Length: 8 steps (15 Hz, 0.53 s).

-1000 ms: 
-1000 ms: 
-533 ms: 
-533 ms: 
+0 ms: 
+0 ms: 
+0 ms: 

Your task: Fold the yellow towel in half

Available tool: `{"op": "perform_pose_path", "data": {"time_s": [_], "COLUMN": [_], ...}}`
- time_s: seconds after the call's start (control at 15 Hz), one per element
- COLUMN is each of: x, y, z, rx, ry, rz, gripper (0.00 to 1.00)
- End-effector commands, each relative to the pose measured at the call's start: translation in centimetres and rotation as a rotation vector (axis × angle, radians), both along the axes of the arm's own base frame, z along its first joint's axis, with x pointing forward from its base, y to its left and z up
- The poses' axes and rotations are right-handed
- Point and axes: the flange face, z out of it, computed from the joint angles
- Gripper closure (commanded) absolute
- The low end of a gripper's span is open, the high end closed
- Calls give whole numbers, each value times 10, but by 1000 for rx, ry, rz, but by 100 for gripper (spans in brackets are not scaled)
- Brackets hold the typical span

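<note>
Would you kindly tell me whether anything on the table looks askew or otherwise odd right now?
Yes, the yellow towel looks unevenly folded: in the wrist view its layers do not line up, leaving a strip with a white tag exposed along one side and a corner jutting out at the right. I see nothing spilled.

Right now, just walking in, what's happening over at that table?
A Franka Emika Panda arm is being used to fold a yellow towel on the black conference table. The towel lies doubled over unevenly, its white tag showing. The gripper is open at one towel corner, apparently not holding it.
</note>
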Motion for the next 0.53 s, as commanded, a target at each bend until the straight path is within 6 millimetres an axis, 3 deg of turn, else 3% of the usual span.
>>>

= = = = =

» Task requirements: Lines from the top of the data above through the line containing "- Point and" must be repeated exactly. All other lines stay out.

» Task output:
Length: 8 steps (15 Hz, 0.53 s).

-1000 ms: 
-1000 ms: 
-533 ms: 
-533 ms: 
+0 ms: 
+0 ms: 
+0 ms: 

Your task: Fold the yellow towel in half

Available tool: `{"op": "perform_pose_path", "data": {"time_s": [_], "COLUMN": [_], ...}}`
- time_s: seconds after the call's start (control at 15 Hz), one per element
- COLUMN is each of: x, y, z, rx, ry, rz, gripper (0.00 to 1.00)
- End-effector commands, each relative to the pose measured at the call's start: translation in centimetres and rotation as a rotation vector (axis × angle, radians), both along the axes of the arm's own base frame, z along its first joint's axis, with x pointing forward from its base, y to its left and z up
- The poses' axes and rotations are right-handed
- Point and axes: the flange face, z out of it, computed from the joint angles

This exercise has nothing more to it.